:: Source material ::

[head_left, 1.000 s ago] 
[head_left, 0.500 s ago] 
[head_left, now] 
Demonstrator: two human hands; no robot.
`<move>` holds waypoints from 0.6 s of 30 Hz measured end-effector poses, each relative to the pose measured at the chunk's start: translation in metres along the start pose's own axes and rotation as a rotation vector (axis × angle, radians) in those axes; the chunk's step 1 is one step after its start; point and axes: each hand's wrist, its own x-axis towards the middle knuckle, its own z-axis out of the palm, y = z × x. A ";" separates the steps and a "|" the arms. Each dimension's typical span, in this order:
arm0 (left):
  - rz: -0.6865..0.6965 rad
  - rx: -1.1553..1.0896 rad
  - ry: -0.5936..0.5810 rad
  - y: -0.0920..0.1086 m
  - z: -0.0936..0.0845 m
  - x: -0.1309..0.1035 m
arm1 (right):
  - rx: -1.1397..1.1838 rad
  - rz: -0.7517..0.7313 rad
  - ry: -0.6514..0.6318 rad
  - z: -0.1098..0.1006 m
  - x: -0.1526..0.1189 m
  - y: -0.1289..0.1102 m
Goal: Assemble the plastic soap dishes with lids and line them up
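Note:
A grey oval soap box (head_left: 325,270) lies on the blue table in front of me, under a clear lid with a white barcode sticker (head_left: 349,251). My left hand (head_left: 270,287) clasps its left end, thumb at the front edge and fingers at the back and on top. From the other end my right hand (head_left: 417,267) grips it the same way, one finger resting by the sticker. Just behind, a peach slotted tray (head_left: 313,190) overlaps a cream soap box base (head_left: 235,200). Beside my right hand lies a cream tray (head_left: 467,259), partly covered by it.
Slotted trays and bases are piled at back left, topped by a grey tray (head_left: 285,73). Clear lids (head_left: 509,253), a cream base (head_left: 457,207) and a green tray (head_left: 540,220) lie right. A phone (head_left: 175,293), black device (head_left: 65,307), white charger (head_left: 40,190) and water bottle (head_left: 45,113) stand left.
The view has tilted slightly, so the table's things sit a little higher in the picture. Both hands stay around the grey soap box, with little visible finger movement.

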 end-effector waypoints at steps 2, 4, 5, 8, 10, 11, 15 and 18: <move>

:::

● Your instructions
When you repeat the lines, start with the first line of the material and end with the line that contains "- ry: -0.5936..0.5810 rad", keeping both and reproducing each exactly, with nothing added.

● Answer space
[head_left, 1.000 s ago] 
[head_left, 0.500 s ago] 
[head_left, now] 
Demonstrator: two human hands; no robot.
`<move>` holds waypoints from 0.6 s of 30 Hz measured end-effector poses, each relative to the pose measured at the chunk's start: translation in metres along the start pose's own axes and rotation as a rotation vector (axis × angle, radians) in those axes; the chunk's step 1 is one step after its start; point and axes: each hand's wrist, its own x-axis towards the middle knuckle, its own z-axis out of the palm, y = z × x. A ";" separates the steps and a "|" the arms. Each dimension's typical span, in this order:
arm0 (left):
  - rz: -0.6865..0.6965 rad
  - rx: -1.1553..1.0896 rad
  - ry: -0.5936..0.5810 rad

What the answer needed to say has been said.